From some of the comments on this thread I had the idea that there were potential users of Poly/ML out there who were put off by the read-eval-print-loop. After all, that isn't the way most other programming languages/implementations work. Having the --script option allows those used to scripting to code something up quickly so that's one group catered for. Another group of potential users are those used to the compile-link-execute model and that was the group I was trying to target with the polyc script.

For the Isabelle distribution (which includes a multi-platform Poly/ML
version) we do exactly the opposite quite sucessfully for > 5 years: the
many different package managers of the many different operation system
distributions are ignored as much as possible.

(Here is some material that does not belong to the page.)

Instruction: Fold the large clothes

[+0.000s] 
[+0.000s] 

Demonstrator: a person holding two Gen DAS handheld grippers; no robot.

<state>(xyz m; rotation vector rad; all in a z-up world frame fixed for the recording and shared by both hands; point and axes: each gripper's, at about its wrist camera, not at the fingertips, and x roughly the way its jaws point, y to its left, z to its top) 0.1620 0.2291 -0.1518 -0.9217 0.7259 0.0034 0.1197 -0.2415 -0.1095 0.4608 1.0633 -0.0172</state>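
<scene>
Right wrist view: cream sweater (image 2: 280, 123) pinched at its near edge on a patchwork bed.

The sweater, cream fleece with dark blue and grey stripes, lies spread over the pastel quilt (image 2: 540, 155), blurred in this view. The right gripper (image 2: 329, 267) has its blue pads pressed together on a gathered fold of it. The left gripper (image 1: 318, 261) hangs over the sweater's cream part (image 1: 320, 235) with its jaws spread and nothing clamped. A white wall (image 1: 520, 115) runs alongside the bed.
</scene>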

I have seen so many good programs turned into bad packages, not just
Poly/ML.

I have also suffered from bad Poly/ML packages but I feel I would rather help get the packages fixed than discourage them. Isabelle and Poly/ML are rather different both in the complexity and in the motivation of potential users.

The most elementary wrapper script for standalone ("portable") Poly/ML
directories is included in the attachment.  The real one for Isabelle is
more advanced.  Next time I will consider "./configure
--disable-shared", which I did not know before.

I wonder if --disable-shared should be the default with ./configure. It would solve a lot of these problems. I can see that packagers who are going to build a package to install to the standard location would want to build the shared library but users building a stand-alone system probably don't want it. If you're only building "poly" anyway there's no saving by having libpolyml as a separate library.